Since the mission of
ERO is entirely dependent upon the identification of illegal aliens, state data
is critically important to ICE’s deportation efforts. “Without access to the system, ICE officers
will not be able to locate and track illegal aliens,” the document discloses. “No other organization maintains data
necessary to complete this task efficiently but the State of Connecticut’s
Department of Emergency Services and Public Protection.”
By supplying to ICE
data necessary for the apprehension of illegal aliens, Connecticut IS assisting
in the apprehension of illegal aliens, much to the dismay of groups who may
have been pacified by Malloy’s communique to municipalities and educational
facilities in the state. “The
COLLECT database,” Malloy spokesperson Chris Collibee told The Verge in an
email, “is a shared database among local, state and federal agencies and is
essential to protecting the residents of our state. Every state participates in
the sharing of information with other law enforcement agencies, including
federal authorities.” Malloy,
said a spokesman, “has met with a number of immigrant groups since President
Trump took office and is working on additional avenues to ensure that the
rights of all residents are protected – regardless of immigration status.”

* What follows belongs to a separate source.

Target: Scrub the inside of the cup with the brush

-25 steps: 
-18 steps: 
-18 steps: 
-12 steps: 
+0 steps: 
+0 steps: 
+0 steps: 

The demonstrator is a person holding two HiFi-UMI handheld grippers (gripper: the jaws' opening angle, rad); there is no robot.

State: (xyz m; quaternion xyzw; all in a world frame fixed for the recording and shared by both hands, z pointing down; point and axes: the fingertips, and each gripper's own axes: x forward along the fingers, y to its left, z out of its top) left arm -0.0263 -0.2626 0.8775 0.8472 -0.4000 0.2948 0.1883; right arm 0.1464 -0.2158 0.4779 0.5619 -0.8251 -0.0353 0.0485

Appearing on Fox News Channel, Malloy told Tucker Carlson “The federal government has its obligations.
We should not be expending local dollars, state dollars, to do the government’s
job.”
But, of course, it
was and is the state’s job to expend state dollars to ensure the safety of
Connecticut citizens from such illegal aliens as Jacques and Hernandez.
Connecticut has spent quite a few dollars keeping Jacques in prison. And had
Connecticut not been constrained by a statute that requires the state to
release violent convicted illegal alien offenders within 48 hours from a
release date, Casey Chadwick’s mother, Wendy Hartling, would not be wondering why Malloy thinks he is exempt from federal laws designed to prevent such
murders as have been committed by Jacques and Hernandez.
Asked to comment on
the incident between Hernandez and ICE, Malloy responded through spokeswoman
Kelly Donnelly, “Our local laws are designed to protect our residents and also
ensure that those in harm's way feel safe seeking help from law enforcement.
That's why convicted violent felons are detained for deportation under our
state laws that the governor has consistently and strongly supported."
Really? Does anyone believe that closer cooperation between ICE and law enforcement agencies in Connecticut would have made the Jacques and Hernandez murders more likely?